0

I have two large dataframes with around couple of million records in each.

val df1 = Seq(
 ("k1a","k2a", "g1x","g2x")
,("k1b","k2b", "g1x","g2x")
,("k1c","k2c", "g1x","g2y")
,("k1d","k2d", "g1y","g2y")
,("k1e","k2e", "g1y","g2y")
,("k1f","k2f", "g1z","g2y")
).toDF("key1", "key2", "grp1","grp2")

val df2 = Seq(
 ("k1a","k2a", "v4a")
,("k1b","k2b", "v4b")
,("k1c","k2c", "v4c")
,("k1d","k2d", "v4d")
,("k1e","k2e", "v4e")
,("k1f","k2f", "v4f")
).toDF("key1", "key2", "fld4")

I am trying to join and perform a groupBy as below, but it is taking forever for the result. There are around one million unique instances of grp1+grp2 data in df1.

val df3 = df1.join(df2,Seq("key1","key2"))
val df4 = df3.groupBy("grp1","grp2").agg(collect_list(struct($"key1",$"key2")).as("dups")).filter("size(dups)>1")

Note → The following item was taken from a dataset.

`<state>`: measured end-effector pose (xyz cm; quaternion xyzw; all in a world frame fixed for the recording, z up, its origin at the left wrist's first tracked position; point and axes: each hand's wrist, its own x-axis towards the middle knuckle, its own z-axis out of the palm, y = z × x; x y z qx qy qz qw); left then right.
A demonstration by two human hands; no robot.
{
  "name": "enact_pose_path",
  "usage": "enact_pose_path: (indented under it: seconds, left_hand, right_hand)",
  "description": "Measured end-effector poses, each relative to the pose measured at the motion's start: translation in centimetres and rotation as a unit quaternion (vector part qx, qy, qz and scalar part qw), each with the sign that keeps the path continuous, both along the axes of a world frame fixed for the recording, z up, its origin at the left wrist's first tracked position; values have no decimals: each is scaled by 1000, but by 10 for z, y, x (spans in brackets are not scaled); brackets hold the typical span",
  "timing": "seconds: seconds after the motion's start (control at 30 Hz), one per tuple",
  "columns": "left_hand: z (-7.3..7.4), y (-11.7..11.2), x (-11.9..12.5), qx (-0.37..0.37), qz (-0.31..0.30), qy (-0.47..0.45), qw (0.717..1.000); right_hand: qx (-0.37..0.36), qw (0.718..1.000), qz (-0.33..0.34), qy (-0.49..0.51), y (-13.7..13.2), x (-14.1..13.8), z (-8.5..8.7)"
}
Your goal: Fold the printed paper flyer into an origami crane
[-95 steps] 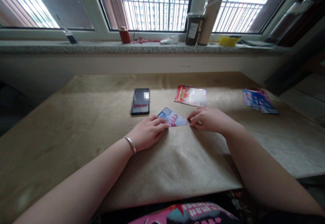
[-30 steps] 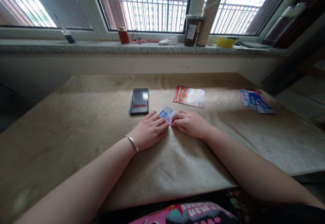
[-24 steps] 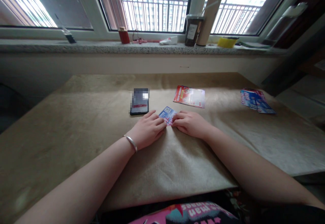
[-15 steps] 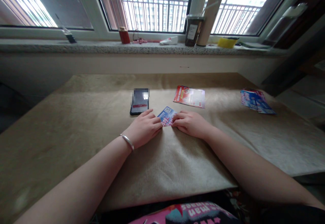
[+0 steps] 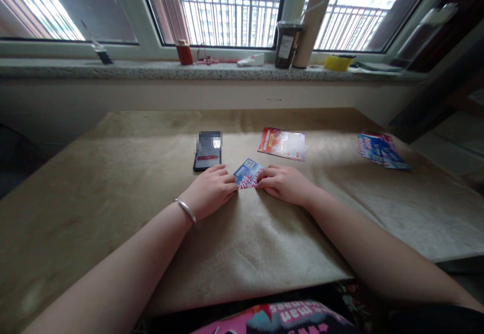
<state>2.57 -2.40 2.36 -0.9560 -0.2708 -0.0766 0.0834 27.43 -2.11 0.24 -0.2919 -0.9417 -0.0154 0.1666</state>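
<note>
A small blue and pink printed paper (image 5: 246, 174), folded, lies on the tan cloth-covered table (image 5: 113, 182) in front of me. My left hand (image 5: 209, 191), with a silver bangle on the wrist, presses its curled fingers on the paper's left edge. My right hand (image 5: 284, 183) pinches and presses the paper's right side, covering part of it. Both hands rest on the cloth, fingertips nearly meeting over the paper.
A dark phone (image 5: 207, 155) lies just beyond my left hand. A red and white leaflet (image 5: 282, 143) sits behind the paper; blue and pink leaflets (image 5: 381, 150) lie far right. The window sill (image 5: 151, 70) holds a red cup (image 5: 184, 52), a jar (image 5: 286, 44) and a yellow item (image 5: 337, 62).
My right hand slid left along the paper until it met my left hand, leaving less of the paper showing. My left hand then shifted slightly left.
</note>
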Motion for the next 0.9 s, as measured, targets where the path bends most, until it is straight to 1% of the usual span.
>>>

Is there a way to reduce shuffling? Is mapPartitions right approach for these two scenarios? Can anyone suggest an efficient way with an example.

M S
  • 31
  • 2
  • 4
  • Hi, df3 is not used in df4's computation. It is a mistake? Also could tell us what you do with df4 after creating it? Spark being lazy, the code you wrote does not trigger anything. Seeing how you manipulate df4 before saving it (collect or save) may help us tell you why it's taking so long. – Oli Jul 06 '18 at 09:43
  • Hi.. I corrected the computation of df4. Basically, this is simplified scenario. Once I perform the grouping, I a) store the df4 results b) compute new df3 by removing key1/key2 combos found in grouped df4, from current df3 c) compute new df4 by performing another group on the new df3 (by grpy, grpx fields, not mentioned in this example) Steps a-c repeat for two more iterations with different group by criteria. – M S Jul 06 '18 at 10:50
  • You're saying that in df1, the tuples (key1, key2) are unique. What about df2, can there be duplicated (key1, key2) tuples? – Oli Jul 06 '18 at 12:38
  • The tuples (key1,key2) are unique in both df1 and df2. – M S Jul 06 '18 at 13:31
  • mapPartitions does not work for DFs – thebluephantom Jul 08 '18 at 08:06
  • See https://stackoverflow.com/questions/43831387/how-to-avoid-shuffles-while-joining-dataframes-on-unique-keys – thebluephantom Jul 08 '18 at 08:19
  • so much for the under the hood DF Optimization I keep reading on – thebluephantom Jul 08 '18 at 08:24
  • 1M is low in Big Data terms – thebluephantom Jul 08 '18 at 08:25
  • can u show explain(true)? – thebluephantom Jul 08 '18 at 08:49
  • size of tables sources involved – thebluephantom Jul 08 '18 at 09:19

0 Answers0